Overview
I have 165,000 *.rds files that are around 200,000 obs x 13 variables each. These files are unique to grid files (2.5 square mile data) so I need to keep them in their unique grid numbers. Currently, I'm loading each individual file, performing some function on the data, and resaving them to another directory; however, this took up to a week to process and I'm trying to improve the code to run in parallel. I recently started 10 individual RStudio sessions and divided the grids into 10 separate sessions to run in parallel. It worked fine and only took a day to run through. This is not very efficient though and I would like to try to get it running in parallel using only one rsession.
The following code is a simple example I made that closely resembles the basic function of the loop. This is not the exact code as it would not be useful to post all the files and all the code.
Question
Is this the proper way to run parallel when loading individual files, applying a function to the data, and re-save to a directory? It seems to be working, but I don't know if it is the correct way to do this.
RDS Files:
Code
# Multicore
library(doParallel)
cl <- makeCluster(4)
registerDoParallel(cl)
# Function
check <- function(x){
df <- readRDS(paste0("./", x))
df$var <- df$var*2
saveRDS(df, paste0("./temp/", x))
}
# Directory where *.rds files are
files <- list.files("./")
# for loop
for (i in unique(files)){
check(i)
}
# foreach loop
foreach(i = unique(files)) %dopar% check(i)
2 Answers 2
Parallelization is not necessarily implemented nicely in R. However, it is far more ideal to use R's batch process than opening 10x Rstudio sessions as you saw (less of a resource drain per task).
Cores, cores, where art thou?
The first thing I would do is find out how many cores you have access to. Within this script 4 seem to be allocated. It is very important that you have at most or less than the total number of cores on your system for the parallel jobs to be appropriately scheduled.

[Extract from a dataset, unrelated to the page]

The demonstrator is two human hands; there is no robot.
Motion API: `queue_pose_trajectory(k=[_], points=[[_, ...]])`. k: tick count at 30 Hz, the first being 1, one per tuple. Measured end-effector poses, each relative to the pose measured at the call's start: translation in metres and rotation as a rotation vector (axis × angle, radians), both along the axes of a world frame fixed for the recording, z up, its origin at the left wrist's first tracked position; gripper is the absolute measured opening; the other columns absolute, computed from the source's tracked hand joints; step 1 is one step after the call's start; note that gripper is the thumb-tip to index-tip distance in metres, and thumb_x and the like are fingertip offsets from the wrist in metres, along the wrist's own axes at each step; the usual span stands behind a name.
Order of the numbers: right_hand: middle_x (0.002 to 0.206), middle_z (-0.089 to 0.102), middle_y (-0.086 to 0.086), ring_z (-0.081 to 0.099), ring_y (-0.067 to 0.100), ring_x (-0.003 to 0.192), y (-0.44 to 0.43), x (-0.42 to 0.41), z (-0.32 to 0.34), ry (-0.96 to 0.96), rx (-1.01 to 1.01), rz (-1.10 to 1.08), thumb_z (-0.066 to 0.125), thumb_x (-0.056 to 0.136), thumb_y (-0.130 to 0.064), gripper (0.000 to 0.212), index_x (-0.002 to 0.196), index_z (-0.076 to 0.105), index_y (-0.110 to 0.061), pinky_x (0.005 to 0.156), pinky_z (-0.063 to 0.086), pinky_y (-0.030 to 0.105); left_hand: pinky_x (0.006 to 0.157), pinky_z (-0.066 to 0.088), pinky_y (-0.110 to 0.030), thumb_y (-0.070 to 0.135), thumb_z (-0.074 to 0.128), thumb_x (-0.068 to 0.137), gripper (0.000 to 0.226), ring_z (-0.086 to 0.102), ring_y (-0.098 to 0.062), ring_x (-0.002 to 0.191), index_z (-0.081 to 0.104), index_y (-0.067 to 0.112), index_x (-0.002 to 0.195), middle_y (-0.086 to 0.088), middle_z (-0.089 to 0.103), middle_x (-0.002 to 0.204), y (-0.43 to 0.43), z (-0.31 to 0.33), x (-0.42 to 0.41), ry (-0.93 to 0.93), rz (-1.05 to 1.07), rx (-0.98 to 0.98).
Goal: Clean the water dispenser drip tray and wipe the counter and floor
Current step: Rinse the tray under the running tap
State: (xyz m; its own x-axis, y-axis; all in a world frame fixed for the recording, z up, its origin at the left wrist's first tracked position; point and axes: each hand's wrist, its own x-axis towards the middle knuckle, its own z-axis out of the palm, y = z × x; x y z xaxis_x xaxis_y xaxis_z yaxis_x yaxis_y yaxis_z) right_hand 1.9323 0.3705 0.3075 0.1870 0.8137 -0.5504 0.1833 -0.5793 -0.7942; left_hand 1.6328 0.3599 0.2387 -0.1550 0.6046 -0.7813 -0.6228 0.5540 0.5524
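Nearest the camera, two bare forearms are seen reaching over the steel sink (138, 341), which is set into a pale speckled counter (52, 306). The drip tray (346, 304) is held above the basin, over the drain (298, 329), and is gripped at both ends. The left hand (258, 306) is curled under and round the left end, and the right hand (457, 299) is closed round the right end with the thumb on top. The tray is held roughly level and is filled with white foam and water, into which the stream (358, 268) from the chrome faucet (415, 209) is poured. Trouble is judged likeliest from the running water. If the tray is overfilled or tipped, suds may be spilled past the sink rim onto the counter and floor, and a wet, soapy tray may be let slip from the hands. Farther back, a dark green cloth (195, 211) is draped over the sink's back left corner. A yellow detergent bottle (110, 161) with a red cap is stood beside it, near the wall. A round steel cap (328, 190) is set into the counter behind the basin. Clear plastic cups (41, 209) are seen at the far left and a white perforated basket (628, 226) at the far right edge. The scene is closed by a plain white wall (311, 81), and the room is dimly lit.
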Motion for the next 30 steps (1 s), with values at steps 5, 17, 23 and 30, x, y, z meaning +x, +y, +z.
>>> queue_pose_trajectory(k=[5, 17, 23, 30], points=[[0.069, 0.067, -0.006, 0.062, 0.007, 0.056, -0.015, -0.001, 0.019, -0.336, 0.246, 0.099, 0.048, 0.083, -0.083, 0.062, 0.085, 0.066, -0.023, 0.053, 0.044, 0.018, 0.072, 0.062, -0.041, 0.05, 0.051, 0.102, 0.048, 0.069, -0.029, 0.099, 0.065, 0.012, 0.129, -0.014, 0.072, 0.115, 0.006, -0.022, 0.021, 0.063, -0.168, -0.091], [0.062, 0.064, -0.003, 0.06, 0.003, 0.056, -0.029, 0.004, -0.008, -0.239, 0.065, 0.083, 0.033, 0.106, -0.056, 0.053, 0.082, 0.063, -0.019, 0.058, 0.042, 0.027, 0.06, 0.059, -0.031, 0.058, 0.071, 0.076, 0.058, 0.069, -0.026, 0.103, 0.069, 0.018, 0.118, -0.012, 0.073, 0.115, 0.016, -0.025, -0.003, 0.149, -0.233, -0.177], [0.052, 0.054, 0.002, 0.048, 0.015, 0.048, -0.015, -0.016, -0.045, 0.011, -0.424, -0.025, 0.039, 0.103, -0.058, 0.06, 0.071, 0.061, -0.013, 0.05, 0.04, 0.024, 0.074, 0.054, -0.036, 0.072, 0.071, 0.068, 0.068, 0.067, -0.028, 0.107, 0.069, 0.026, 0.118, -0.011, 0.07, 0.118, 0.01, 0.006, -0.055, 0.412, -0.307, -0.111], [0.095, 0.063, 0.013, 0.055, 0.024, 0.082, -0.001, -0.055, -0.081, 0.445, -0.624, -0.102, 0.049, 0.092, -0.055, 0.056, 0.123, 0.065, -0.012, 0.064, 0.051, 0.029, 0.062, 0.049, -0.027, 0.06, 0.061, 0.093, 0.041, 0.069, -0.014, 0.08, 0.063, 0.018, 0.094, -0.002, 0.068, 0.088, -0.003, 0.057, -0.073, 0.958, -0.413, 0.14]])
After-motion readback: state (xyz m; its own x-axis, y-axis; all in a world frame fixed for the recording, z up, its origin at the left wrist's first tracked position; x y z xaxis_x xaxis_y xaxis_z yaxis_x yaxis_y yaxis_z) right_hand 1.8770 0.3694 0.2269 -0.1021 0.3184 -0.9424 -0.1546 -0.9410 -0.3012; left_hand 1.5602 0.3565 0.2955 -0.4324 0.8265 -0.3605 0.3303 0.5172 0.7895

# Find out how many cores exist
parallel::detectCores()
Speed
Speed-wise, I find the foreach
iterator to consume more time than I really care for. The reason is because it has a lot of unnecessary overhead and combine operations that tend to dynamically grow objects. So, I normally just interface directly with R's parallel
package's parLapply
function.
Code
I realize that this is just a condensed example, however, without seeing everything, we really cannot give super specific feedback.
With that being said, you will probably end up with an error running this code since i
is not defined within check()
. Only x
is in the function's scope.
Try to return some value to the foreach
loop, e.g. an i
value from check or a "pass-i"
, "fail-i"
to figure out if a process fails.
Another bit to note is that the script is currently set to output to the input directory. Try to create dedicate directories for input and output. The reason for this is, if you were to re-run your script, the processed files would be included within the next run. (Unless the pattern specified by list.files
is more specific to file nomenclature that you have.)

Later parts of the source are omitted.